→ Work required
Transcribe the data. Leave out nothing.

BEGIN Dataset section

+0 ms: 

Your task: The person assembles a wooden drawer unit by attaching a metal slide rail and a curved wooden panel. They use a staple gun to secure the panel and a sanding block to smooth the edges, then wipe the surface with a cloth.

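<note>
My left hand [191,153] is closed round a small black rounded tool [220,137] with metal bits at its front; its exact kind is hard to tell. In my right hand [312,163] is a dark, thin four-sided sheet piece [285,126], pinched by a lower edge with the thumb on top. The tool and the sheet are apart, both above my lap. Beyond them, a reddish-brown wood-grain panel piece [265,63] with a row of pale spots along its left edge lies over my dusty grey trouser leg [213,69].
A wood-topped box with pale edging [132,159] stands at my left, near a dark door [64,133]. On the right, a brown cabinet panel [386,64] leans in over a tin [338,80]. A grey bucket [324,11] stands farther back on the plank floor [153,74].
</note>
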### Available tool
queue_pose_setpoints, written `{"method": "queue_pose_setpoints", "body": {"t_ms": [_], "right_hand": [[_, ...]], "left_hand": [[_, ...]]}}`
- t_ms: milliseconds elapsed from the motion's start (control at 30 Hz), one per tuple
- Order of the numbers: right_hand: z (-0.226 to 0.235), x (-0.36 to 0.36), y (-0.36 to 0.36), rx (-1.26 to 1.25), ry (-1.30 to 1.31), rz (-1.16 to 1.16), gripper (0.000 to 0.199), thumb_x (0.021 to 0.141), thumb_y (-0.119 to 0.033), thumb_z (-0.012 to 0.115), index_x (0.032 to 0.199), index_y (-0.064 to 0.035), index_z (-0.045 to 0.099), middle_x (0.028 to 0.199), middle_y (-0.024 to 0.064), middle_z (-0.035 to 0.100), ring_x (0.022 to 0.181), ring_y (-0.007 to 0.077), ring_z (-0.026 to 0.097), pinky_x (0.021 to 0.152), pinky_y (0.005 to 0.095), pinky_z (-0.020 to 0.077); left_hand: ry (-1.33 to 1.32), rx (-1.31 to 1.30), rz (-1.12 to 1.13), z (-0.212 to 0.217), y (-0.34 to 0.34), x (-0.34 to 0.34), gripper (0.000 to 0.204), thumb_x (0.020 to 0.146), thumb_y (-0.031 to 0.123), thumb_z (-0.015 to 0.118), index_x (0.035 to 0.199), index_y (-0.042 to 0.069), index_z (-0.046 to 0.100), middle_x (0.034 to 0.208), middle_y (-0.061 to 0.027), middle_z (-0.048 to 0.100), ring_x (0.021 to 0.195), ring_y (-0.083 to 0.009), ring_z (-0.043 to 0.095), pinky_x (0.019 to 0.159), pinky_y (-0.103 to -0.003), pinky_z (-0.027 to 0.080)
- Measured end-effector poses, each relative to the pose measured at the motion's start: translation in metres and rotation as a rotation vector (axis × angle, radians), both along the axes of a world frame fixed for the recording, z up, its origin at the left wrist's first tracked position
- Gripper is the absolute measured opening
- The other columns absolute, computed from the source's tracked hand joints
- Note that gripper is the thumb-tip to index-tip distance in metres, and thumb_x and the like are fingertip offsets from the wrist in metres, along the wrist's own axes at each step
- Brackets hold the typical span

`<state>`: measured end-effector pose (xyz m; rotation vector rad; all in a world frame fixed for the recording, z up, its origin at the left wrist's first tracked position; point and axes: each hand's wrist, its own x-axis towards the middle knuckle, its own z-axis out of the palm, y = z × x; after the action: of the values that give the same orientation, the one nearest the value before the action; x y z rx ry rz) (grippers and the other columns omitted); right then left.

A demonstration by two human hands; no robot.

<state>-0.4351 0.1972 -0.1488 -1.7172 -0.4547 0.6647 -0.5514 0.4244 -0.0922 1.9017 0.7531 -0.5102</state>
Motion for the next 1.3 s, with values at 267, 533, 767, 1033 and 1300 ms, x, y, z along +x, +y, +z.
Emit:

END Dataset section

→ Answer space
+0 ms: 

Your task: The person assembles a wooden drawer unit by attaching a metal slide rail and a curved wooden panel. They use a staple gun to secure the panel and a sanding block to smooth the edges, then wipe the surface with a cloth.

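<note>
My left hand [191,153] is closed round a small black rounded tool [220,137] with metal bits at its front; its exact kind is hard to tell. In my right hand [312,163] is a dark, thin four-sided sheet piece [285,126], pinched by a lower edge with the thumb on top. The tool and the sheet are apart, both above my lap. Beyond them, a reddish-brown wood-grain panel piece [265,63] with a row of pale spots along its left edge lies over my dusty grey trouser leg [213,69].
A wood-topped box with pale edging [132,159] stands at my left, near a dark door [64,133]. On the right, a brown cabinet panel [386,64] leans in over a tin [338,80]. A grey bucket [324,11] stands farther back on the plank floor [153,74].
</note>
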### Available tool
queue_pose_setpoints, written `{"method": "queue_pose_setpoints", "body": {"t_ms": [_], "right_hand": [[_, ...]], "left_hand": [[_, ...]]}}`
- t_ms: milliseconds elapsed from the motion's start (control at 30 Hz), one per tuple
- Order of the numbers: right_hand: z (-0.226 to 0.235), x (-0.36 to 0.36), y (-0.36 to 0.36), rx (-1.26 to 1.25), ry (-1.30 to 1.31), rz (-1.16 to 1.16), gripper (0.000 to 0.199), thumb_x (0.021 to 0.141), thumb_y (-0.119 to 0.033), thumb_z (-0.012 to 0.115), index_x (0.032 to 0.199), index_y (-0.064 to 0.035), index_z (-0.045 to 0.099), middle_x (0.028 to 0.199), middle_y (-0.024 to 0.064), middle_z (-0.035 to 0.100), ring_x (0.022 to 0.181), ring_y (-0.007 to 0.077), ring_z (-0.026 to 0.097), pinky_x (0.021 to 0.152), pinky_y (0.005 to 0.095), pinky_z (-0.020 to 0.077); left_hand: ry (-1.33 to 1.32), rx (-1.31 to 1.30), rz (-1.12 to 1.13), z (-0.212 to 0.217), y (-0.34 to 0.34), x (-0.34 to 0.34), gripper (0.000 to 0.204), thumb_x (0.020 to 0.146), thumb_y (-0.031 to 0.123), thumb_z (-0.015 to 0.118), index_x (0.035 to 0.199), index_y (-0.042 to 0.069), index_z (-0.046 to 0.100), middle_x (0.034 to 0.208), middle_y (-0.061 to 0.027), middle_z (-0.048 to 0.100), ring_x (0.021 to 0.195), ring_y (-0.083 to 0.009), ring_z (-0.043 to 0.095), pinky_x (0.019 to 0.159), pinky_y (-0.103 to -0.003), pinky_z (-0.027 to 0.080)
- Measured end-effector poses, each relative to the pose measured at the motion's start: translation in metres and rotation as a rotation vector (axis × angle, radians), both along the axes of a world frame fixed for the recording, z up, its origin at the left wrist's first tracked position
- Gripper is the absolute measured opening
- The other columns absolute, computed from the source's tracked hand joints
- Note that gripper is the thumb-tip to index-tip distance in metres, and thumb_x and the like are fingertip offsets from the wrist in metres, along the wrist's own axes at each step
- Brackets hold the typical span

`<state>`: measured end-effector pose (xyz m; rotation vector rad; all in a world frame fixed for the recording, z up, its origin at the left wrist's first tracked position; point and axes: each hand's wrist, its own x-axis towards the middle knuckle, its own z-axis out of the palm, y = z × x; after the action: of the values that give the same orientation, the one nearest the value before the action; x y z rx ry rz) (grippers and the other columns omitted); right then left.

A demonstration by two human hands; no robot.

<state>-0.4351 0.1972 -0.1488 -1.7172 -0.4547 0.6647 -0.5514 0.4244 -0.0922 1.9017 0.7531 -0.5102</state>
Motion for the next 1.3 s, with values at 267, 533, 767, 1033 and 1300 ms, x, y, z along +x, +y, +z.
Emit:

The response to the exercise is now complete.